RECORDED INFORMATION:
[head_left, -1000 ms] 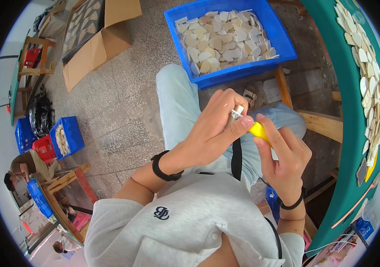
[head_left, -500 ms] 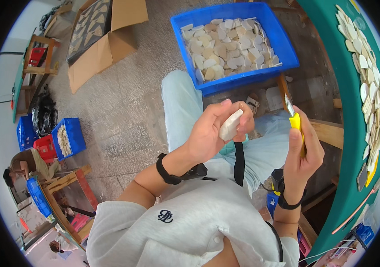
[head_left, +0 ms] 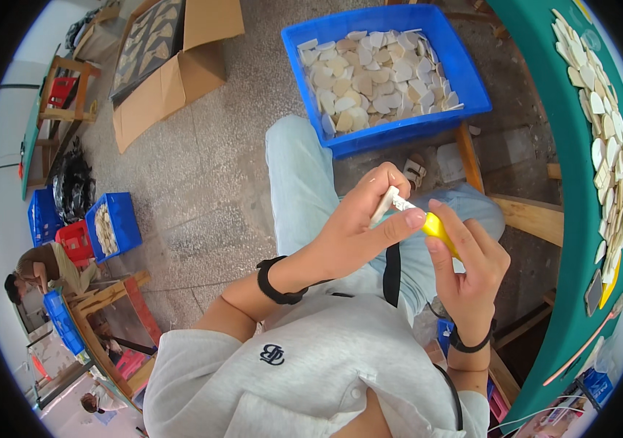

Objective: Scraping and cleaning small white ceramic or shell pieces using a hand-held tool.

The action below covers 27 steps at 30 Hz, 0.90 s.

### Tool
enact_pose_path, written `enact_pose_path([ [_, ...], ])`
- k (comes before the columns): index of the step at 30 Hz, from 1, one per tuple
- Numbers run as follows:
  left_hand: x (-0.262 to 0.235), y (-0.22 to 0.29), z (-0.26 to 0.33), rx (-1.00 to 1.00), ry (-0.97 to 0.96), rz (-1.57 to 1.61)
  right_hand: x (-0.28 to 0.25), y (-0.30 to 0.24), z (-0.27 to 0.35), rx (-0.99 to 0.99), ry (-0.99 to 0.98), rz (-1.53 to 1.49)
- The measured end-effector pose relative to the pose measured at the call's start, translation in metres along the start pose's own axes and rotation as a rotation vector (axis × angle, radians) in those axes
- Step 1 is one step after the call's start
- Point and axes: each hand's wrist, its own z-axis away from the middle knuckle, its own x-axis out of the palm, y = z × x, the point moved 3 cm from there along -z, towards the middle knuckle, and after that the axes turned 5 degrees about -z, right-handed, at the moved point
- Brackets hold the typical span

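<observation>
In front of my lap, my left hand (head_left: pixel 361 232) is closed on a small flat white piece (head_left: pixel 382 206), turned nearly edge-on. My right hand (head_left: pixel 474 269) grips a yellow-handled utility knife (head_left: pixel 437 229). Its pale, whitish blade reaches the near right edge of the piece, and my left thumb lies along the blade. Part of the piece is covered by my left fingers. Beyond my knees, a blue plastic bin (head_left: pixel 399 137) holds many similar rounded white and beige pieces.
At my right runs a green tabletop (head_left: pixel 545 80) with a long heap of white pieces (head_left: pixel 607 150) and a phone (head_left: pixel 593 292). An open cardboard box (head_left: pixel 155 98) stands far left. Nearer are a smaller blue bin (head_left: pixel 123 226) and people at a bench.
My right hand has swung left and brought the knife blade to the white piece. My left hand has turned the piece from face-on to nearly edge-on.
</observation>
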Motion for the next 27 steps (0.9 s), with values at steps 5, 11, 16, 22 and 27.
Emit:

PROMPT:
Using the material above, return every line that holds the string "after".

WRITTEN ANSWER:
- Step 1 is one step after the call's start
- Point and axes: each hand's wrist, its own z-axis away from the middle knuckle, its own x-axis out of the palm, y = z × x, the point moved 3 cm from there along -z, towards the middle knuckle, and after that the axes turned 5 degrees about -z, right-handed, at the moved point

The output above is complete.